L’article 1 vise à supprimer le taux super réduit dont bénéfice la presse et à rétablir le taux classique de 20 % pour la presse numérique et de 10 % pour la presse papier, qui fait face à des contraintes matérielles plus importantes.

L’article 2 vise à réorganiser l’ensemble des aides à la presse. Cette mesure est indispensable pour lui permettre d’assurer sa stricte indépendance. C’est le lecteur qui doit décider les journaux qui méritent d’être présents dans nos kiosques - d’autant que les subventions proviennent de son porte-monnaie - et non l’État. Pour ce faire, il est nécessaire d’œuvrer dans la transparence. Aujourd’hui, seules les aides directes à la presse sont transparentes quand les aides indirectes sont distribuées dans l’opacité la plus complète. Ce système maintient malheureusement le statu quo envers les bénéficiaires des aides et leur renouvellement est extrêmement compliqué. Il convient donc d’augmenter les aides directes à la presse afin de pouvoir en faire bénéficier de nouveaux titres, et de diminuer de façon drastique les aides indirectes.

L’article 3 vise à supprimer complétement l’abattement fiscal des journalistes. A l’heure où les Français font preuve d’une réelle méfiance à l’égard de cette profession, un tel privilège est de moins en moins compréhensible et ne peut qu’entretenir cette suspicion.

 


proposition de loi

Article 1er

L’article 298 septies du code général des impôts est ainsi modifié :

1° Au premier alinéa, le taux : « 2,1 % » est remplacé par le taux : « 10 % ».

2° Au second alinéa, les mots : « également soumis aux mêmes taux de la taxe sur la valeur ajoutée » sont remplacés par les mots : « soumis au taux de 20 % ».

Article 2

Les aides directes et indirectes à la presse sont réorganisées selon les modalités suivantes :

– Un décret en Conseil d’État définit les modalités selon lesquelles les aides directes à la presse sont augmentées ;

– Les aides indirectes à la presse sont progressivement diminuées selon des modalités définies par décret en Conseil d’État, et conduisant à leur disparition, au plus tard le 31 décembre 2022.

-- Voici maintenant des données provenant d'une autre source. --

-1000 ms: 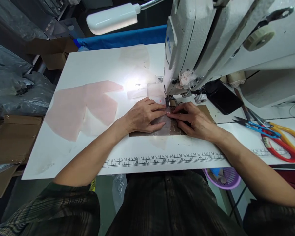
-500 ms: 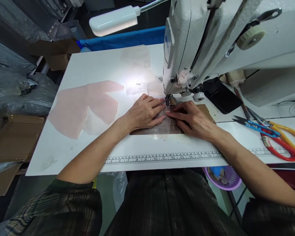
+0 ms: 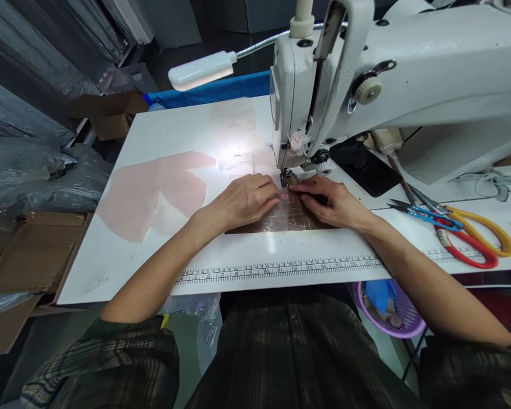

La compensation versée par l’État à La Poste au titre de l’aide au transport postal est supprimée à compter du 31 décembre 2022.

Article 3

Le 1° de l’article 81 du code général des impôts est ainsi modifié :

1° Les mots : « rémunérations des journalistes, rédacteurs, photographes, directeurs de journaux et critiques dramatiques et musicaux perçues ès qualités constituent de telles allocations à concurrence de 7 650 €. Il en est de même des » sont supprimés ;

2° La dernière phrase est supprimée.

Article 4

La charge pour l’État est compensée à due concurrence par la création d’une taxe additionnelle aux droits mentionnés aux articles 575 et 575 A du code général des impôts.